Bordheim se frotó la punta de la nariz con un lápiz, al tiempo que su mirada iba pasando de uno a otro de los presentes. Con los ojos semicerrados, Mawn siguió:
—Lo que necesito con mayor urgencia, señor ministro, es tener acceso a los archivos departamentales, principalmente el de Sanidad: pruebas de niños en edad escolar, datos acerca del personal militar…
Tendió una lista al ministró, quien se caló las gafas para leerla:
—Algunos asuntos no son de mi competencia, pero haré lo que pueda.
Sin dirigir una mirada a Mawn, salió del despacho seguido de su ayudante y del profesor Seager.

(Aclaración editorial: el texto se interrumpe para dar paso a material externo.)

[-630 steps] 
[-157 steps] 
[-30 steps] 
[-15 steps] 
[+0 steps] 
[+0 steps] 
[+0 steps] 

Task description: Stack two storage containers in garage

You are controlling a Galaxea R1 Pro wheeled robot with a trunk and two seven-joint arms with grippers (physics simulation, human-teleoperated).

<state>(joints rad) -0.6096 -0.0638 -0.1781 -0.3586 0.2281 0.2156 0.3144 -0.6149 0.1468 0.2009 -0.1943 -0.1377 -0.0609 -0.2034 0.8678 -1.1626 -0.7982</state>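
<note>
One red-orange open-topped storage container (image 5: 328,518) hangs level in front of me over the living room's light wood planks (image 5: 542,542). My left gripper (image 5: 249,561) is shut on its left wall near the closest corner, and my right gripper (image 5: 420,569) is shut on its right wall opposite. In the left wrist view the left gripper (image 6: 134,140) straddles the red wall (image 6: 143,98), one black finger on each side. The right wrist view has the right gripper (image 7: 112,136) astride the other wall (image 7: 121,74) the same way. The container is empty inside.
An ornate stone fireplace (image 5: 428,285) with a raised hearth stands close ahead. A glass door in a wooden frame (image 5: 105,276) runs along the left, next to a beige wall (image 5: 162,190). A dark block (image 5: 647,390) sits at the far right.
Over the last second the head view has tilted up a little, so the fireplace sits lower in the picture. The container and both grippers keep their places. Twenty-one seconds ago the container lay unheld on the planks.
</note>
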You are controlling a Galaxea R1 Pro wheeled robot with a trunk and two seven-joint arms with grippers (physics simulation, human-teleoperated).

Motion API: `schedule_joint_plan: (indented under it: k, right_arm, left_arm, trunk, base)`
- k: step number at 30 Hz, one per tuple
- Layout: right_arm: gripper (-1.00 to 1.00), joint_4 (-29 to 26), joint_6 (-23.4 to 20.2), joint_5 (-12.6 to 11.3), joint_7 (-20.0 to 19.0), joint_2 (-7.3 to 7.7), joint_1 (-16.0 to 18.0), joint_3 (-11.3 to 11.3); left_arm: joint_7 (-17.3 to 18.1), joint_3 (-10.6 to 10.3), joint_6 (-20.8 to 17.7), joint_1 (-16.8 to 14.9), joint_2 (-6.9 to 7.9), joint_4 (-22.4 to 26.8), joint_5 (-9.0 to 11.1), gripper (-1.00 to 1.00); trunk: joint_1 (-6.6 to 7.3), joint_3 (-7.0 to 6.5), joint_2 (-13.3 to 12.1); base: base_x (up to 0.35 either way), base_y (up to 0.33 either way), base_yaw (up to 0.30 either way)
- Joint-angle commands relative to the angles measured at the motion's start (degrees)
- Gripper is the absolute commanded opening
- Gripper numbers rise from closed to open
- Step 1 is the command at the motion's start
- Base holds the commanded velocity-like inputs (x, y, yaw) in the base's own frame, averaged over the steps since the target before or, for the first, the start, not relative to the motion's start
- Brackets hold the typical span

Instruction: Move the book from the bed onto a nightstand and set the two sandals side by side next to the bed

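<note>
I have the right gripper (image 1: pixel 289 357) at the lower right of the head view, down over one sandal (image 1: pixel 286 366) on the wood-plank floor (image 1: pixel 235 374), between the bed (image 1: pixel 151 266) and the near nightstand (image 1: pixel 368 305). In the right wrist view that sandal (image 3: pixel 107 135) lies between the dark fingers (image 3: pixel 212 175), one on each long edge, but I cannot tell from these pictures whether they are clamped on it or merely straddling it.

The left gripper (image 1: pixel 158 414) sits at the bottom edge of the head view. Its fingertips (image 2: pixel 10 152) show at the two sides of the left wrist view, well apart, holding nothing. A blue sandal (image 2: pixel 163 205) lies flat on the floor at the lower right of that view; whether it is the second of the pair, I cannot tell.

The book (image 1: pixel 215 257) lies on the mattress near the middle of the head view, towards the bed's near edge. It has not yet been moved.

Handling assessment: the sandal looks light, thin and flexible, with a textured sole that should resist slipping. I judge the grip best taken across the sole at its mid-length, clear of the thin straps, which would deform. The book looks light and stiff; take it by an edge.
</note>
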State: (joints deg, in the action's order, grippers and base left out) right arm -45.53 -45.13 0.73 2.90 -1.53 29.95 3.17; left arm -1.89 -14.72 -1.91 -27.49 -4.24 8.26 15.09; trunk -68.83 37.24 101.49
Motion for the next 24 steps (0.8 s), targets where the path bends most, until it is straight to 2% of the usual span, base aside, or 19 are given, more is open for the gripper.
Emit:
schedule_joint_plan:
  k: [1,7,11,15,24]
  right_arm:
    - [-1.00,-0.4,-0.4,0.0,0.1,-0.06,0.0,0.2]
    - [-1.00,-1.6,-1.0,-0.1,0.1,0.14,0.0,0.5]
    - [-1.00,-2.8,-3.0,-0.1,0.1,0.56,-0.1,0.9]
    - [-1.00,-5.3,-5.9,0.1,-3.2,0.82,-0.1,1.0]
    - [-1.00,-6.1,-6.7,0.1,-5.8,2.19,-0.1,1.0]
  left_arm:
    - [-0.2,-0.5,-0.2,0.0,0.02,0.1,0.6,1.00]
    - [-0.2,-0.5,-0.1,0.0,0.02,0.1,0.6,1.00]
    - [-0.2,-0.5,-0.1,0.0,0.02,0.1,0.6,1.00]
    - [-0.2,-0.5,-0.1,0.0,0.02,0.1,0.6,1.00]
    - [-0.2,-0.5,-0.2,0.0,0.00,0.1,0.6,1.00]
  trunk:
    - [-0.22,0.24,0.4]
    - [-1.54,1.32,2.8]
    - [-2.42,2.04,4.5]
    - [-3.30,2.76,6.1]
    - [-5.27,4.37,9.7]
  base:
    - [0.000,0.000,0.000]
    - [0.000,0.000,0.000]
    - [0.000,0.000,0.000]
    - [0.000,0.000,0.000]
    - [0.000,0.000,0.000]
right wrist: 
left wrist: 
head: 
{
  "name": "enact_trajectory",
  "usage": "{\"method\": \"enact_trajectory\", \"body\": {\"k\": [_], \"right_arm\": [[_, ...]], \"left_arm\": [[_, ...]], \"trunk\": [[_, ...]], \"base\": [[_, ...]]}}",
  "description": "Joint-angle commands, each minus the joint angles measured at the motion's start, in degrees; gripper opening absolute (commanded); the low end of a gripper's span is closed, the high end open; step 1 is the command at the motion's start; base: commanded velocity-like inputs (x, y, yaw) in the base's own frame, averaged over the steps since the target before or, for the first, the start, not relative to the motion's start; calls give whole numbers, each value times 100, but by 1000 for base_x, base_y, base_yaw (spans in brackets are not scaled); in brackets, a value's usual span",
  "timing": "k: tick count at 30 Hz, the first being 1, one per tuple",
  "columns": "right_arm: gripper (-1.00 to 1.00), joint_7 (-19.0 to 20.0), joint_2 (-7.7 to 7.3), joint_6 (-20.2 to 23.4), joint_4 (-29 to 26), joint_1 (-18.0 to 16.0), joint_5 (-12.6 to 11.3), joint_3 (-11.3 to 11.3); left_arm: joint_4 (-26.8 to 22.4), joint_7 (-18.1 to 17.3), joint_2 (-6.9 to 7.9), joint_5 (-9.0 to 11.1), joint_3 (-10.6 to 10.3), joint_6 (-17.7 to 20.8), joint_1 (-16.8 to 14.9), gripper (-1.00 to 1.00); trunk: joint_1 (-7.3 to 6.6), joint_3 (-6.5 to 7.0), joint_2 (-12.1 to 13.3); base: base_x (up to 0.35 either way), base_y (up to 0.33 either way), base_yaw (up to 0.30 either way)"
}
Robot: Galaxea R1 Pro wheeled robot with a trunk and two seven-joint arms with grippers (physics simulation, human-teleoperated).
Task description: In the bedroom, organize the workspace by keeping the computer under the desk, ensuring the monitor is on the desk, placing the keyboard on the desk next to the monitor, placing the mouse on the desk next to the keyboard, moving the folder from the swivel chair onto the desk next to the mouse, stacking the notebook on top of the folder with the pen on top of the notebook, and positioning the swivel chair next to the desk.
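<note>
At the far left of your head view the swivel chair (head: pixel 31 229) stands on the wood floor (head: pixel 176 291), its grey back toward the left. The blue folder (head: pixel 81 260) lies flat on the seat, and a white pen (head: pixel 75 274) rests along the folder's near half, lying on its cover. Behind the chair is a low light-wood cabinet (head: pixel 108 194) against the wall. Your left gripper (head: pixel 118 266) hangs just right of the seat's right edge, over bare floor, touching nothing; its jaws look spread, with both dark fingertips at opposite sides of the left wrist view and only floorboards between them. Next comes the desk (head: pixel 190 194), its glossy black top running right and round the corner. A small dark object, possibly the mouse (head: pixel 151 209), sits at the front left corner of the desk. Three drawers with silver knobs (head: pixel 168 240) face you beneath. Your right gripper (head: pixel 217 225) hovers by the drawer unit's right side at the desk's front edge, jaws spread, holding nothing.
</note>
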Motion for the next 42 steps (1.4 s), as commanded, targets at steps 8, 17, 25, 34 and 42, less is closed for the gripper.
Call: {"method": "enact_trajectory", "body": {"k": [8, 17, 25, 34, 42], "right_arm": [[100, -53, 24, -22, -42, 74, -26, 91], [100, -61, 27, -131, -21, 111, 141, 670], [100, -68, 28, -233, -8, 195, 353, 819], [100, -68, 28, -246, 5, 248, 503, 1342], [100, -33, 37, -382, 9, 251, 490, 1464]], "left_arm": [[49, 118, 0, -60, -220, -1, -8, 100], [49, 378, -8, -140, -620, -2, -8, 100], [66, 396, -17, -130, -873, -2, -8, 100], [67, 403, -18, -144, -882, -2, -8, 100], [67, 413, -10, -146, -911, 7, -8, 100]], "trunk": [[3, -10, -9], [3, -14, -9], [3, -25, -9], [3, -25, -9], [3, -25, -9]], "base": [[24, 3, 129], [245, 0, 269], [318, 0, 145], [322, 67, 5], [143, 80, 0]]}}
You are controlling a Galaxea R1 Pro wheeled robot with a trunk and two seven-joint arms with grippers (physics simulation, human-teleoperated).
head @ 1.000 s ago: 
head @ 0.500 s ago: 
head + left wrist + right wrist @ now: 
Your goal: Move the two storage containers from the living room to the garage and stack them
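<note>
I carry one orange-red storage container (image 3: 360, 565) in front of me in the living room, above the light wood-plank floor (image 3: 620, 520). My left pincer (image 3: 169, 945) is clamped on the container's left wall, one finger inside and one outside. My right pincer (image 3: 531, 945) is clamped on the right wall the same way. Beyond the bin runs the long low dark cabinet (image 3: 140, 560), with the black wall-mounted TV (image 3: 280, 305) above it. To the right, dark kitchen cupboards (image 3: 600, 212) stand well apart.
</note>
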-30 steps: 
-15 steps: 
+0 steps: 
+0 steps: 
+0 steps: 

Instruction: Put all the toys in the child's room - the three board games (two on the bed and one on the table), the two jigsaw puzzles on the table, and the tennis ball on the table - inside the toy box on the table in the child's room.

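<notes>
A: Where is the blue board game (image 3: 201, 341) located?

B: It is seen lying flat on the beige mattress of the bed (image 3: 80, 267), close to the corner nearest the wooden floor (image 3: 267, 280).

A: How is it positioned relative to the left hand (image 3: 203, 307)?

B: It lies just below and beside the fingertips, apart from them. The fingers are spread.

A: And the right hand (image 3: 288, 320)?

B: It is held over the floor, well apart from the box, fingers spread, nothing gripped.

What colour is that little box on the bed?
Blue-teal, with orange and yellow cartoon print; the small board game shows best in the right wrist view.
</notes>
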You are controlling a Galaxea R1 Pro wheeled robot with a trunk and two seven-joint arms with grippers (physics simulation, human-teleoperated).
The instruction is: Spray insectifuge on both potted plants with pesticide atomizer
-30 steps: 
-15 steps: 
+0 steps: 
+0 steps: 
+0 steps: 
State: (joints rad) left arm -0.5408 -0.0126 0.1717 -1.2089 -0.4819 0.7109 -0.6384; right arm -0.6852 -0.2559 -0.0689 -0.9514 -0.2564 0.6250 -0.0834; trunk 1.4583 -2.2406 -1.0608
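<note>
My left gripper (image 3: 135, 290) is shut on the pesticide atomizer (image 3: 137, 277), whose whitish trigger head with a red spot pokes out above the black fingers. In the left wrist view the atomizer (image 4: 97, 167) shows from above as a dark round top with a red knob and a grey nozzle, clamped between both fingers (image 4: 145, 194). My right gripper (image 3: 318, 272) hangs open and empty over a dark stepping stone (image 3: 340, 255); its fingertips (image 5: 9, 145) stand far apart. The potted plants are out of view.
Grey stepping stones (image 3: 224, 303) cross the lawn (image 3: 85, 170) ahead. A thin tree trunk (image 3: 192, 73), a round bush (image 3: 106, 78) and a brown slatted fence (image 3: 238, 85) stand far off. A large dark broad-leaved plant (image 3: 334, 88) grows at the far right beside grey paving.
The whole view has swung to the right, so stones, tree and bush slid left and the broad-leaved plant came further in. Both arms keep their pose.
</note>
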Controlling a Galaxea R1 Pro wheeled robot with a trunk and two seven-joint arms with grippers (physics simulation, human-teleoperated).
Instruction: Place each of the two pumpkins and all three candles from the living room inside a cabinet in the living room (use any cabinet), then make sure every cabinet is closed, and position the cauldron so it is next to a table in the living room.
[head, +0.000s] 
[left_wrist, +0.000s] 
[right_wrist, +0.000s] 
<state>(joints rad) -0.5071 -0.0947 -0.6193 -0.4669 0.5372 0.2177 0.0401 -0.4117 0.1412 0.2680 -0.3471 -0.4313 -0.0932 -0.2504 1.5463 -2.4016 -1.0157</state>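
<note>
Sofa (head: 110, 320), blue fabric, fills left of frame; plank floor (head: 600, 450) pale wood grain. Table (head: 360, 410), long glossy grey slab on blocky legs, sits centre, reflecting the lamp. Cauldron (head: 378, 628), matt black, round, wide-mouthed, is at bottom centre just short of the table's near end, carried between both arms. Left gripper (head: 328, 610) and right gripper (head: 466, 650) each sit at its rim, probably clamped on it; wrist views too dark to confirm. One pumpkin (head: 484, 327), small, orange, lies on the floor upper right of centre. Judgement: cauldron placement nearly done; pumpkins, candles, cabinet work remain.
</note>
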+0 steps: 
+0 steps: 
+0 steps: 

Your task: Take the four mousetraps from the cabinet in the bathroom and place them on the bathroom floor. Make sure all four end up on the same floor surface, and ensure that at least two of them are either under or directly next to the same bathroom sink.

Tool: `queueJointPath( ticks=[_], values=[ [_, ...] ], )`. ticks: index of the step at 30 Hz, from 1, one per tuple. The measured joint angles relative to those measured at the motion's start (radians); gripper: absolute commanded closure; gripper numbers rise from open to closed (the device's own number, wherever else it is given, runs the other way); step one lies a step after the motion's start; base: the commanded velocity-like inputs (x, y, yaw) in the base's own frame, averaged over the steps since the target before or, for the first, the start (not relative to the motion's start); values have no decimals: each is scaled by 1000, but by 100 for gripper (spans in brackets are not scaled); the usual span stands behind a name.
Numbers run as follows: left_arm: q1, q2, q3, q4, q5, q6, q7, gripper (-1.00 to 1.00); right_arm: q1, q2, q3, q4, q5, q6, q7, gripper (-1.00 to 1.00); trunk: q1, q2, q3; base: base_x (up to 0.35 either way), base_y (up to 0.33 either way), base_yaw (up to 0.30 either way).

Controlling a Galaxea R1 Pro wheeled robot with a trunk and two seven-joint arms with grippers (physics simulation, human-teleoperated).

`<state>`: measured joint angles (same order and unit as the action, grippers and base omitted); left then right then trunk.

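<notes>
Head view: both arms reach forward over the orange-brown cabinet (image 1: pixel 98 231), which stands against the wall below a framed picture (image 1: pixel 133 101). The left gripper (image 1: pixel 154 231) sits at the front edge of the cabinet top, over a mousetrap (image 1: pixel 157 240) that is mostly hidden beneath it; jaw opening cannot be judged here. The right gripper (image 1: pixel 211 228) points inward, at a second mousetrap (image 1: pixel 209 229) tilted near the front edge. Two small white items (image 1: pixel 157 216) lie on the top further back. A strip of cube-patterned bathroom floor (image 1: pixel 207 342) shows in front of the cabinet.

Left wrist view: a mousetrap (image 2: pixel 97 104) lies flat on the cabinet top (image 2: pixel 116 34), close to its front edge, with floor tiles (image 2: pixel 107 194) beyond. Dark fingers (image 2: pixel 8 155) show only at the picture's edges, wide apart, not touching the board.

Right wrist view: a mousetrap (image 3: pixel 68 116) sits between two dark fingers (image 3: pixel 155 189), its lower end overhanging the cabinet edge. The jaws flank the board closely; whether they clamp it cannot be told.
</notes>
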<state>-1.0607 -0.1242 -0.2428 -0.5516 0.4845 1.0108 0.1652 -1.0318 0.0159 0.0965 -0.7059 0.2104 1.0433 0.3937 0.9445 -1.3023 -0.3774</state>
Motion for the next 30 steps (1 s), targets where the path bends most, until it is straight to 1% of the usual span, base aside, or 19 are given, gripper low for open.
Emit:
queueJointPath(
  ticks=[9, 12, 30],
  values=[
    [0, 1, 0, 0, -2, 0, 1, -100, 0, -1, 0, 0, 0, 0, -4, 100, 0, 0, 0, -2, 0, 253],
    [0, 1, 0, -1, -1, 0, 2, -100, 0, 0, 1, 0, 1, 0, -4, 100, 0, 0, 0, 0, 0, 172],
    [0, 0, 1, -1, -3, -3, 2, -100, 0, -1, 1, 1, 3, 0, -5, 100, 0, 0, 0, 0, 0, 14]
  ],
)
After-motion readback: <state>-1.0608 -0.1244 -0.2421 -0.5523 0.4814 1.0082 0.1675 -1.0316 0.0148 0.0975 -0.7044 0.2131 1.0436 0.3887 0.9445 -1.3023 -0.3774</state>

En la antecámara, Mawn notó un golpecito en el brazo. Era Bordheim, quien habló con las explosivas consonantes de su lengua sueca:
—¡Le felicito! En un momento ha conseguido usted más que yo en dos años. —Bordheim le tomó del brazo y se lo llevó aparte para que no pudieran oírles—. Ahora mismo tenemos en París más de cuatrocientos kilos de papel escrito. Todos discuten sin cesar, pero nadie hace nada. Los americanos dicen una cosa, los rusos no dicen nada, los franceses protestan, los chinos nos leen unas largas disquisiciones… Es imposible seguir así. Me complace decirle, amigo mío, que poseemos muchos datos y se los voy a facilitar. Creo que van a serle muy útiles. Habíamos empezado a desarrollar algunas ideas sobre la interrelación hombre-máquina; pero muy pronto comprobamos, como usted, que se trataba de las personas. Lo que no comprendimos fue que todas esas personas residían en la ciudad. ¿Habrá que abandonar las ciudades? ¿Es eso lo que usted propondría?
—No, nada de eso. Pero hay que averiguar lo que pasa.
—¡Ah, sí! Hemos de averiguarlo. Tal vez resulte que está en el oxígeno o en el agua. Y entonces, adiós muy buenas. Como le dije, voy a enviarle toda nuestra información al respecto; y le deseo mucho éxito. Ahora tengo que regresar a la «fábrica de papel» de París. Hasta la vista.
Los dedos que habían tomado el brazo de Mawn aflojaron su presión y Bordheim se alejó, cabizbajo.